ゴードンは、1970年代以降の生産性上昇率の低迷を、生活を根本から変える発明が乏しくなった結果だと論じた。だが技術だけで経済成長が決まるわけではない。注目すべきは、大恐慌下の30年代にアメリカの労働生産性が上がり、以降も人々の所得と生活水準が改善していたことだ。
ルーズベルト大統領のニューディールは労働組合を強化し、最低賃金を引き上げ、労働時間を規制し、社会保障を整備した。そうして実質賃金が上がると、企業は安い労働力を確保できなくなり、機械設備への置き換えを進めた。
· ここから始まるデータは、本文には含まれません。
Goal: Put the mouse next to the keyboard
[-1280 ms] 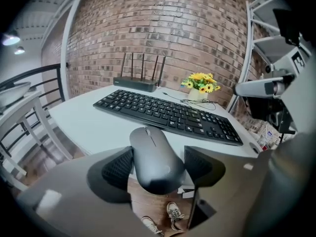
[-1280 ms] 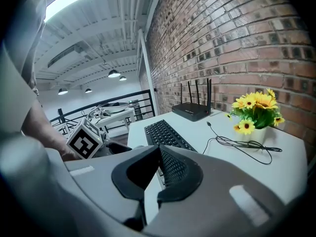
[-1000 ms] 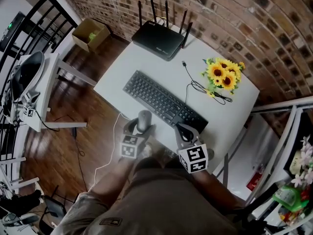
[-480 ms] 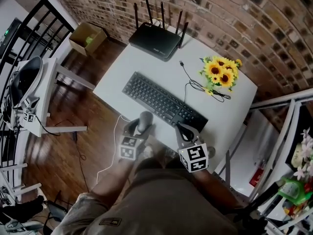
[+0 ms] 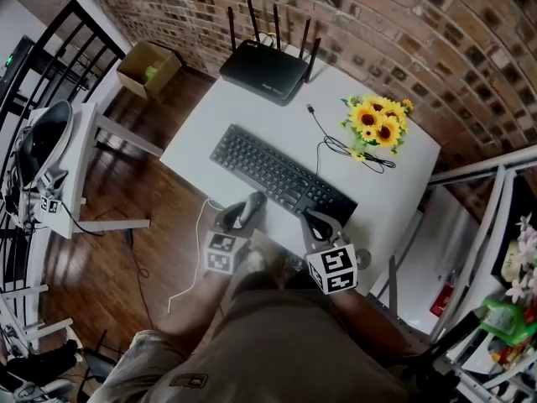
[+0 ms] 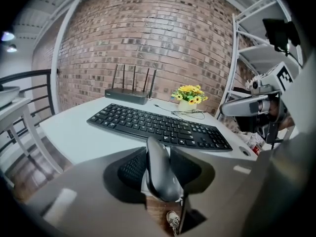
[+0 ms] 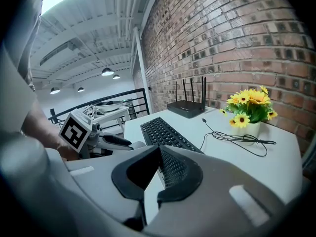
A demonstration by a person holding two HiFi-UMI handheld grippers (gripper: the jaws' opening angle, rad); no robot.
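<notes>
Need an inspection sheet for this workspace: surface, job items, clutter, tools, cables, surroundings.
Surface: white table, bare between its items.
Job's things: mouse tilted on its side at the near table edge, just in front of the black keyboard.
Clutter: router and potted sunflowers along the far side.
Grippers: left tool has just been closing and its pads now clamp the mouse; right tool shut, nothing in it.
Cables: black cable looped beside the sunflowers; white cord hanging off the near edge.
Surroundings: brick wall; cardboard box on wooden floor.
</notes>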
つまり、生産性が上がったから実質賃金が上がったというだけの単純な話ではない。労働法制の強化が賃金上昇を後押しし、企業の省力化投資と資本深化が促され、生産性をさらに押し上げた。加えて戦後はステークホルダー重視の企業経営が行われ、労働者や地域社会への長期的投資を支えた。
この仕組みが70年代から逆回転を始める。トマ・フィリポンが『競争なきアメリカ』で論じたように、競争政策が後退し、企業の独占・寡占が進んだ。企業は、競合を買収し市場を支配して、価格を吊り上げることで利益を出そうとするようになった。労働市場でも買い手独占が強まって賃金が抑えられ、労働分配率の低下が続く。